お医者さんに、子宮口の開くのが思ったより早くて驚いたと言われたとの嬉しそうな報告に、私自身、この喜びに少しでも関わらせていただけたありがたさを、感じていました


妊婦さんの治療をさせていただく度にいつも思うことですが、
おなかの中に赤ちゃんがいる女性は、どなたでも、聖母のようなオーラを放っているものです。
特に、安定期に入る頃から、オーラが次第に出始め、臨月を迎える頃全身からみなぎってきます。

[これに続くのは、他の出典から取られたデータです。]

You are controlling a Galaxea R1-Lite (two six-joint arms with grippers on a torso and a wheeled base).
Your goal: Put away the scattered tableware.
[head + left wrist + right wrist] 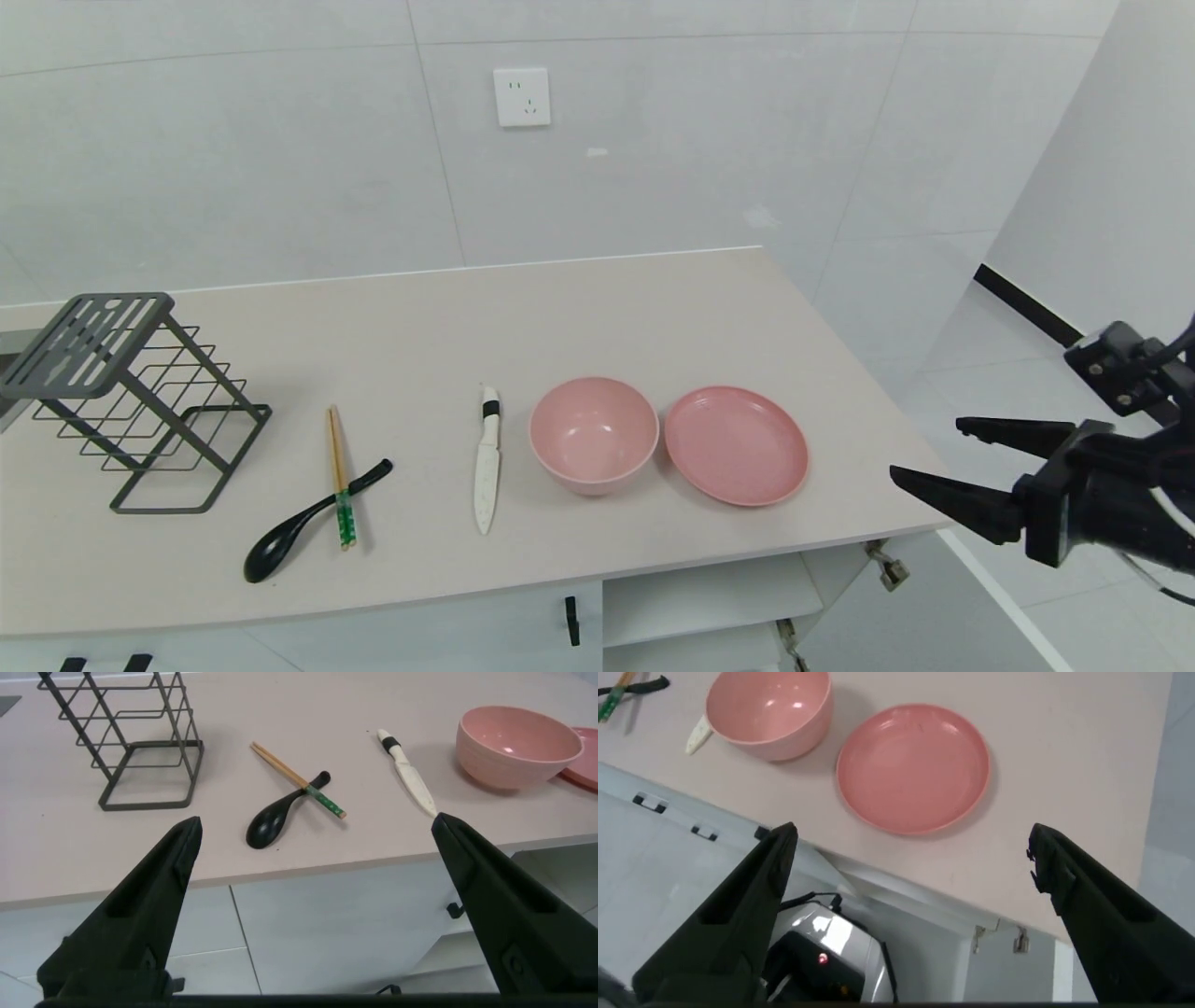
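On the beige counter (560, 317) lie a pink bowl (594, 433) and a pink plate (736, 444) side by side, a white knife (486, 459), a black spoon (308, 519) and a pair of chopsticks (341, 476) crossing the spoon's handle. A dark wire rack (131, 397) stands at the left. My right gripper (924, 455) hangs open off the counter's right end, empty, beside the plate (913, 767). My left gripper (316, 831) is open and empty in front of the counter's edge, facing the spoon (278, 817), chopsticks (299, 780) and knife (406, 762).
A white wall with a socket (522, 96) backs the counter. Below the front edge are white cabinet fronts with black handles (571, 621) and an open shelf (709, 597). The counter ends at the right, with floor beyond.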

東洋医学は、「人体は小宇宙である」という思想に基づいていると、
トップページでも述べましたが、妊婦さんは、まさに子宮の中に、
もうひとつの宇宙を抱いているのですから、オーラを放つのも
当然なのかもしれません。

彼女の出産に立ち会った夫は、言うまでもなく、
とても感動したそうです。
妊娠から出産にいたるさまざまな苦痛を女性だけが味わうのは、
ちょっと癪なようですが、「宇宙を生み出す」女性に感動して、
「この妻と子を支えよう。」と心から夫が思ってくれた瞬間に
少しは報われるのかもしれません。
「子育て」という長い、しかしあっという間に終わるマラソンを、
二人で助け合って味わいながら、完走してほしいものです。